4.2 BoostingAE for Classification on MNIST

MNIST is a large dataset of handwritten digits that is widely used for image processing and computer vision tasks. It contains 60,000 training images and 10,000 testing images with labels, and the size of a single image is \( 28 \times 28 \).

The topology of the SparsityAE on MNIST with three hidden layers is first determined, i.e., \( 784 \times 500 \times 250 \times 100 \times 10 \), which 784 is the size of the image and 10 is the label number. Then, Classifier_1 in Fig. 2 is obtained by pre-training and fine-tuning SparsityAE_1. After that, SparsityAE_2 takes the feature representations learned from SparsityAE_1 as input to get Classifier_2. With the process above, we get the final three base classifiers that will be integrated when all base learners achieve convergence after fine-tuning. With this, the whole BoostingAE model is constructed and trained completely. When it comes to predicting the real samples, three Naïve Bayes combination rules will be respectively used for voting the integrative result of three classifiers to improve the performance.

Table 2 shows that three individual classifiers have better classification results than KNN and SVM because of the introduction of the sparsity-induced layer in SparsityAE. And the BoostingAE with three different fusion rules gets better performance than any individual classifier and achieves 98.37%, 98.43% and 98.87% accuracy rate respectively, which is very close to the result of Lp–norm AE [24]. Moreover, stacked CAE [25] and CASE [26] employ more feature maps obtained by convolutional operations and hidden layers, so our performance is slightly worse than these.

Table 2. Classification results on three datasets.

4.3 BoostingAE for Classification on CIFAR-10 and SVHN

CIFAR-10 is a dataset contains ten kinds of color images, each category contains 6000 color images. The training set contains 5000 images of each category, the remaining is used for testing. SVHN dataset can be regarded as the upgrade of MNIST and also contains ten kinds of color images. Both are captured from the real life so the background is more complex and the images are difficult to identify. SVHN is divided into training set, testing set and extra set; the validation set is constructed in a random way: the 2/3 of them is derived from the training set (400 samples per class), and the remaining samples come from the extra set (200 samples per class).

Before the experiment, the original images of CIFAR-10 and SVHN should be transformed from RGB space into grey space, and then normalized. To improve the training efficiency, the mini-batch gradient descent algorithm is used when pre-training and fine-tuning. Considering the unsupervised learning mechanism of autoencoder, both CIFAR-10 and SVHN use a certain proportion of unlabeled samples as training set in pre-training; and in the process of fine-tuning, two datasets require ground-truth to implement the classification. Next, the topology of SparsityAE is determined as \( 1024 \times 500 \times 250 \times 100 \times 10 \). The subsequent operations are similar to those performed on MNIST.

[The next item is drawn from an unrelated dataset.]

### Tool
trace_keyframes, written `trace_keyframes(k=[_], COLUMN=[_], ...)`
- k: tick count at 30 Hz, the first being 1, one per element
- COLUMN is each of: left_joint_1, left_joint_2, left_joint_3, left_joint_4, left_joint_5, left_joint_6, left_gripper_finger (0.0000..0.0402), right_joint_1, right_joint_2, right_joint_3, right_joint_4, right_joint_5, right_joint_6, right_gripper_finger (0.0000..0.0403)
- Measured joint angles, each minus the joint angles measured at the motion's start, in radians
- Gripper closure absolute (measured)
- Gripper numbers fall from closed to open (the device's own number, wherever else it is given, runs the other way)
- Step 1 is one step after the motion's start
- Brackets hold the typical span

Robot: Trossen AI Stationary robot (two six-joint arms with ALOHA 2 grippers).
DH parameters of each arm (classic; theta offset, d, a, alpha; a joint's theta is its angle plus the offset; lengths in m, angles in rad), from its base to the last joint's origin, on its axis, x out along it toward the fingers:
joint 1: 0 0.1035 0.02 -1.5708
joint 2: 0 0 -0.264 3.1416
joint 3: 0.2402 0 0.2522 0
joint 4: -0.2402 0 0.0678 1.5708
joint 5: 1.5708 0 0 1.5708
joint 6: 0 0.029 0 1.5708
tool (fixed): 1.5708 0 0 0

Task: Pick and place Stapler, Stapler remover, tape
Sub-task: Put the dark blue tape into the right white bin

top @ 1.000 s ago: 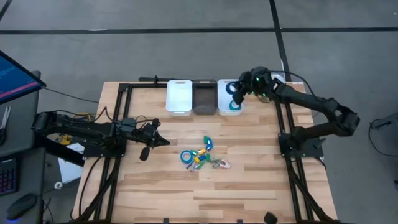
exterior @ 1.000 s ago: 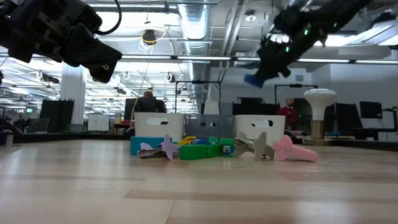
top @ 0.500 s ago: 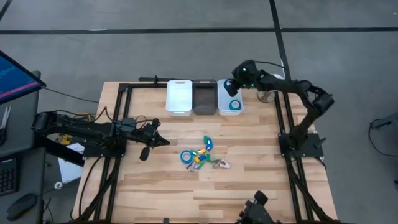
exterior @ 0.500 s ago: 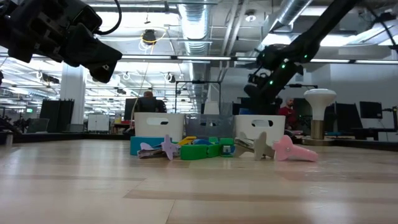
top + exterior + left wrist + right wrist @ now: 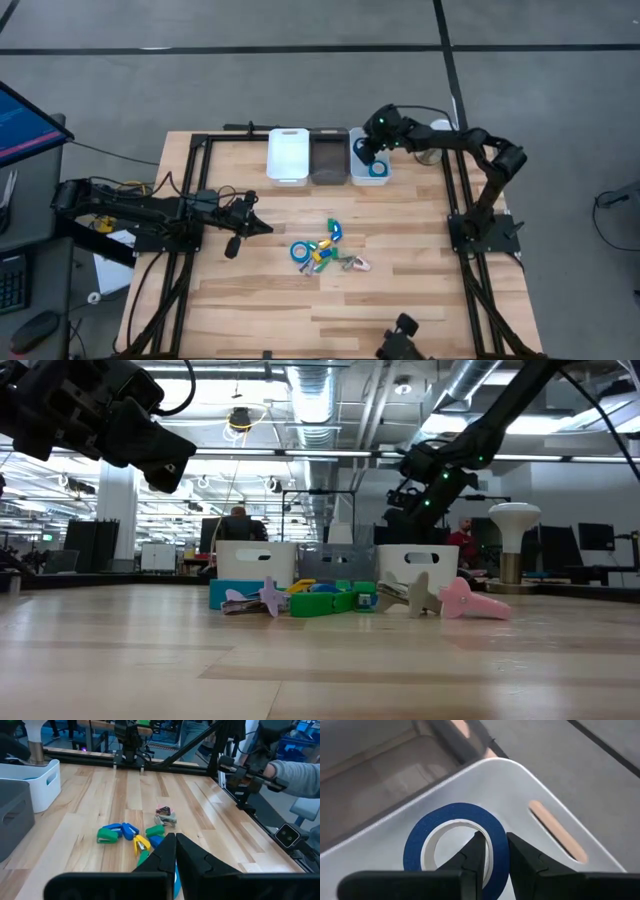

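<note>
Right, right gripper (image 5: 368, 150) is over the white bin (image 5: 354, 172) at the table's far edge, rightmost of the three bins. In the right wrist view its fingers (image 5: 476, 854) are narrow, with one side of a blue tape roll (image 5: 456, 844) between them; roll looks gripped, though it may already be resting on the bin floor, hard to tell. High view shows a tape ring (image 5: 377, 169) lying flat in that bin, hole up, just beside the gripper.

Next tape roll (image 5: 298, 251) lies flat at the left end of the pile mid-table, well apart from the right gripper. Left gripper (image 5: 232, 243) is nearer, the roll lying off to its right. Its fingers are nearly shut, nothing in them.

Green, yellow and pink pieces (image 5: 335, 256) crowd that roll's right side.

No readable labels or writing anywhere.
</note>
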Motion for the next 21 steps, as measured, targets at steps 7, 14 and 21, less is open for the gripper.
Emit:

We report the results of comparison methods, individual classifiers and the proposed method in Table 2 and get the similar conclusion as MNIST. Our methods achieve the best results among comparison methods. The results illustrated the BoostingAE could capture more sparse representation and utilize multi-layer features, resulting in the improvement of accuracy and diversity of overall.

5 Conclusion

In this work, we first built SparsityAE by adding an extra sparsity-induced layer, which efficiently abstract the sparse feature representations, and then based on SparsityAE and ensemble learning, we further proposed a BoostingAE model to integrate sparse feature learned from multi-layer, so as to improve the performance of individual sparse encoder, which has been successfully applied to image classification.

The main advantage of our approach is that it could abstract more significantly sparse representations that reflect the distribution of original data better and make full use of the features learned from multi-layer to improve the diversity of base learners. What’s more, it also promotes the overall performance after integrating multiple weak learners. Additional experiments on three different datasets validate the effectiveness of the proposed algorithm in image classification.